## Dataset content:

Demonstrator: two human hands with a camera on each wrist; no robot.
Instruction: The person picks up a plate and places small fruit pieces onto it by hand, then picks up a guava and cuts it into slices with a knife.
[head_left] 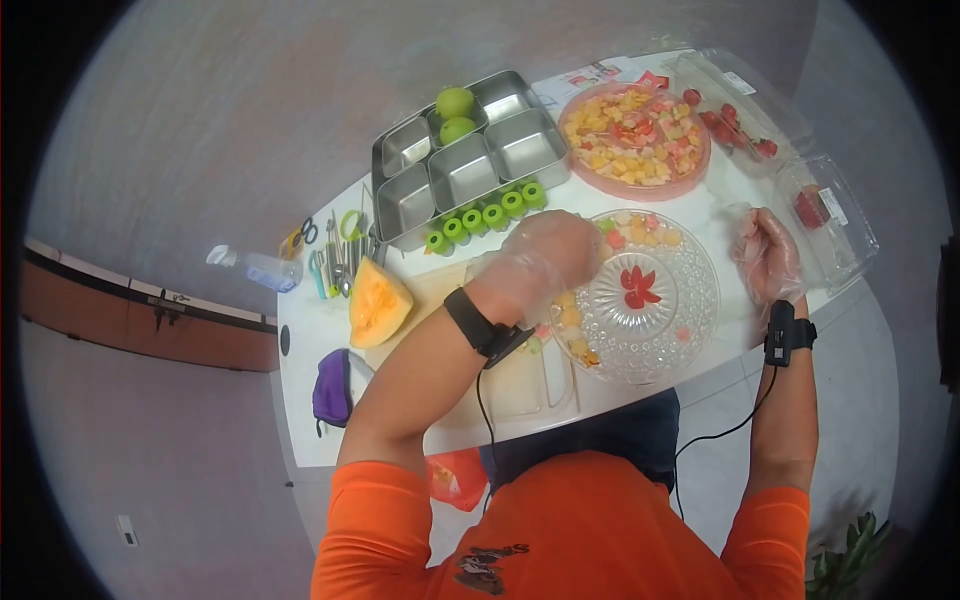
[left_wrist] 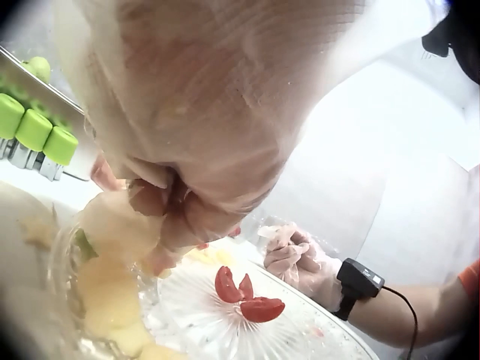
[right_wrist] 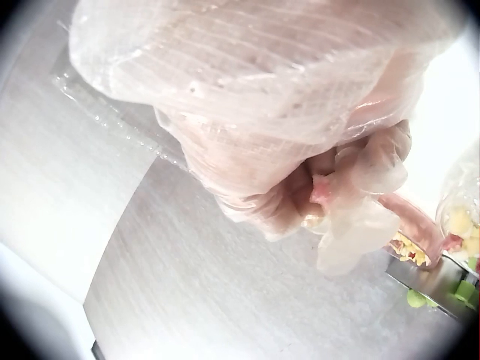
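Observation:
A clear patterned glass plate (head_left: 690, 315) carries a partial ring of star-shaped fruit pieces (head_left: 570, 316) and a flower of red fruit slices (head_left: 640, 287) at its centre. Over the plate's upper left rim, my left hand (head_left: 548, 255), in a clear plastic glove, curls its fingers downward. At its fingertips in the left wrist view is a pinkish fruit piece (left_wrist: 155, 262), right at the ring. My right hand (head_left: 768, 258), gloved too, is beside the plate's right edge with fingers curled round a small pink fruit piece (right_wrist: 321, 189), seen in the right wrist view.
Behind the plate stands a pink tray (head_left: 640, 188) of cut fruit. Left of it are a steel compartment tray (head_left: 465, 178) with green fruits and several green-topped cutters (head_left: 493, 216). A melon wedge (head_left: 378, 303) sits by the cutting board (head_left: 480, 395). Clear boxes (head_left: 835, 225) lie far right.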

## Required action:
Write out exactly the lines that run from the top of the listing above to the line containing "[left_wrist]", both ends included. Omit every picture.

## Answer to this task:
Demonstrator: two human hands with a camera on each wrist; no robot.
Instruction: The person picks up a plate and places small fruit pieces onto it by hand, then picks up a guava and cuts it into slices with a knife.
[head_left] 
[left_wrist] 

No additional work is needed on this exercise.